_Task description_
Extract every line below, verbatim.

_Data for this task_
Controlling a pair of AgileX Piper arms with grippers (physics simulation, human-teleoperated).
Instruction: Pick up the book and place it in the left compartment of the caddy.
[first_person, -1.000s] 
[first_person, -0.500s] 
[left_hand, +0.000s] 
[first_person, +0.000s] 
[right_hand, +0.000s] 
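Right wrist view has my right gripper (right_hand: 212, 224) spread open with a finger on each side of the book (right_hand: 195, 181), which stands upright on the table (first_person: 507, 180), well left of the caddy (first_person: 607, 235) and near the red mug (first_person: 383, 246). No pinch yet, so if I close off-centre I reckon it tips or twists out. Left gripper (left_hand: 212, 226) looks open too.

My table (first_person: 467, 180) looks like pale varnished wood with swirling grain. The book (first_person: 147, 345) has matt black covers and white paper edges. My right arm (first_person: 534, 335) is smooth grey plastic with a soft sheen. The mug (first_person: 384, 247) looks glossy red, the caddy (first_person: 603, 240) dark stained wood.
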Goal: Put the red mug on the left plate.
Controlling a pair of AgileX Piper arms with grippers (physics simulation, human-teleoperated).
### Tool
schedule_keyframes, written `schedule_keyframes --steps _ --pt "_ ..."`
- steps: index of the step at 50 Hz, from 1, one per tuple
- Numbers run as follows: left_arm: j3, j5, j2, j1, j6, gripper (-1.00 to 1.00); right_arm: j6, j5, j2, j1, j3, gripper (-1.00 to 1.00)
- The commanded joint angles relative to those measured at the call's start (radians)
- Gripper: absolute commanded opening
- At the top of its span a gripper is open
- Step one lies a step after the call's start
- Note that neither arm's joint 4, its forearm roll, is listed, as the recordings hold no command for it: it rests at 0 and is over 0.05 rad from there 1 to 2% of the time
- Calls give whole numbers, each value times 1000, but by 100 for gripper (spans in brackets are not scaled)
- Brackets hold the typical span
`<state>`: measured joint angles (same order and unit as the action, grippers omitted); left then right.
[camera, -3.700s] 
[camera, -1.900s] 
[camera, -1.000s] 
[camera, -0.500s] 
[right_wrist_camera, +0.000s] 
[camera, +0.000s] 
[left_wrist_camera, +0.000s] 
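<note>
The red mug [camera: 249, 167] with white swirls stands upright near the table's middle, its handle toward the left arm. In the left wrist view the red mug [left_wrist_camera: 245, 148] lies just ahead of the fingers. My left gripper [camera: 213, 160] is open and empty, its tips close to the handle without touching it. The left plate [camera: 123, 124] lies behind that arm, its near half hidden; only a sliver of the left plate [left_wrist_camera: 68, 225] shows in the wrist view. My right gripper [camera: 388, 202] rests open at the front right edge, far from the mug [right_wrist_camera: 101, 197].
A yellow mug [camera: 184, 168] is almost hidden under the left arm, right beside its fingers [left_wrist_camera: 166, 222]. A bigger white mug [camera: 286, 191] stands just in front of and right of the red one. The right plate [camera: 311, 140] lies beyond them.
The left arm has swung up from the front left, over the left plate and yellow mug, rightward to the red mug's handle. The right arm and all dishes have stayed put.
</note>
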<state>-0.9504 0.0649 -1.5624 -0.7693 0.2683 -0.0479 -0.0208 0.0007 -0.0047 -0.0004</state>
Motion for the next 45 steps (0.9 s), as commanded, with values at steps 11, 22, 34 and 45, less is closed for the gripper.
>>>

_Answer for the task_
Controlling a pair of AgileX Piper arms with grippers (physics simulation, human-teleoperated).
Instruction: Pick up the book and place it in the left compartment of the caddy.
[first_person, -1.000s] 
[first_person, -0.500s] 
[left_hand, +0.000s] 
[first_person, +0.000s] 
[right_hand, +0.000s] 
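Right wrist view has my right gripper (right_hand: 212, 224) spread open with a finger on each side of the book (right_hand: 195, 181), which stands upright on the table (first_person: 507, 180), well left of the caddy (first_person: 607, 235) and near the red mug (first_person: 383, 246). No pinch yet, so if I close off-centre I reckon it tips or twists out. Left gripper (left_hand: 212, 226) looks open too.

My table (first_person: 467, 180) looks like pale varnished wood with swirling grain. The book (first_person: 147, 345) has matt black covers and white paper edges. My right arm (first_person: 534, 335) is smooth grey plastic with a soft sheen. The mug (first_person: 384, 247) looks glossy red, the caddy (first_person: 603, 240) dark stained wood.
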Goal: Put the red mug on the left plate.
Controlling a pair of AgileX Piper arms with grippers (physics simulation, human-teleoperated).
### Tool
schedule_keyframes, written `schedule_keyframes --steps _ --pt "_ ..."`
- steps: index of the step at 50 Hz, from 1, one per tuple
- Numbers run as follows: left_arm: j3, j5, j2, j1, j6, gripper (-1.00 to 1.00); right_arm: j6, j5, j2, j1, j3, gripper (-1.00 to 1.00)
- The commanded joint angles relative to those measured at the call's start (radians)
- Gripper: absolute commanded opening
- At the top of its span a gripper is open
- Step one lies a step after the call's start
- Note that neither arm's joint 4, its forearm roll, is listed, as the recordings hold no command for it: it rests at 0 and is over 0.05 rad from there 1 to 2% of the time
- Calls give whole numbers, each value times 1000, but by 100 for gripper (spans in brackets are not scaled)
- Brackets hold the typical span
`<state>`: measured joint angles (same order and unit as the action, grippers omitted); left then right.
[camera, -3.700s] 
[camera, -1.900s] 
[camera, -1.000s] 
[camera, -0.500s] 
[right_wrist_camera, +0.000s] 
[camera, +0.000s] 
[left_wrist_camera, +0.000s] 
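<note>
The red mug [camera: 249, 167] with white swirls stands upright near the table's middle, its handle toward the left arm. In the left wrist view the red mug [left_wrist_camera: 245, 148] lies just ahead of the fingers. My left gripper [camera: 213, 160] is open and empty, its tips close to the handle without touching it. The left plate [camera: 123, 124] lies behind that arm, its near half hidden; only a sliver of the left plate [left_wrist_camera: 68, 225] shows in the wrist view. My right gripper [camera: 388, 202] rests open at the front right edge, far from the mug [right_wrist_camera: 101, 197].
A yellow mug [camera: 184, 168] is almost hidden under the left arm, right beside its fingers [left_wrist_camera: 166, 222]. A bigger white mug [camera: 286, 191] stands just in front of and right of the red one. The right plate [camera: 311, 140] lies beyond them.
The left arm has swung up from the front left, over the left plate and yellow mug, rightward to the red mug's handle. The right arm and all dishes have stayed put.
</note>
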<state>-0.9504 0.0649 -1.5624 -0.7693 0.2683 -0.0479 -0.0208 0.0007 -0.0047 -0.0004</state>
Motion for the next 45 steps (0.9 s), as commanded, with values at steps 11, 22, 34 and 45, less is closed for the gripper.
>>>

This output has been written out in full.